Example: Premium determination (Method 4)
A participant needs to exclude business for two subsidiaries that represent 1% of total gross premium. The participant determines the exclusion on July 1, 2018, utilizing gross premium to determine the percentage of excluded premium.
| Column A Entities for Proposed Exclusion | Column B Entities’ Gross Premium | Column C Affiliate Carrier Group Gross Premium | Column D Entities’ Gross Premium as % of Affiliate Carrier Group (Col. B / Col. C) |
| Subsidiary #1 | $1,500,000 | ||
| Subsidiary #2 | $2,000,000 | ||
| TOTAL | $3,500,000 | $357,500,000 | 1.0% |
The following steps are performed to determine whether the proposed exclusions are less than 15% of the total gross written premium:
- Based on premium data that it maintains; the affiliate carrier group determines the gross premiums for Delaware or Federal Act for each subsidiary to be excluded. It enters the information in Column B.
- Add up the data in Column B to get the premium proposed to be excluded.
- Determine the 2017 workers compensation gross premiums for the entire affiliate carrier group for Delaware or Federal Act. This information is entered on the Total line in Column C.
- Calculate the percentage for Column D (equals Column B divided by Column C).
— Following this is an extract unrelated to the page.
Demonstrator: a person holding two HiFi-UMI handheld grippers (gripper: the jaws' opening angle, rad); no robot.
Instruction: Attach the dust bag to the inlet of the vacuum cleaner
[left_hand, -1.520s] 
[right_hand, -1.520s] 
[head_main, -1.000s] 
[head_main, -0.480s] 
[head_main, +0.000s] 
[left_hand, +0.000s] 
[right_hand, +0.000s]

- Compare the Total line percentage to the 15% requirement. In this case, the proposed exclusion is less than 15%, so it is allowable.
Refer to Appendix of this manual for Premium Verification Worksheet and Instructions – Method 4 and submission instructions.
3. Other Premium Determination Methods
Contact the DCRB for guidance if the methods described in this section are not appropriate for determining the exclusion percentage. The methods are not appropriate if they do not closely approximate prospective premium distribution in the current calendar year (e.g., a significant shift has occurred in a participant’s book(s) of business since the last NAIC reporting; or the participant writes a significant number of large deductible policies).
4. Business Exclusion Request Form
An example of the Business Exclusion Request Form is provided in the Appendix of this manual.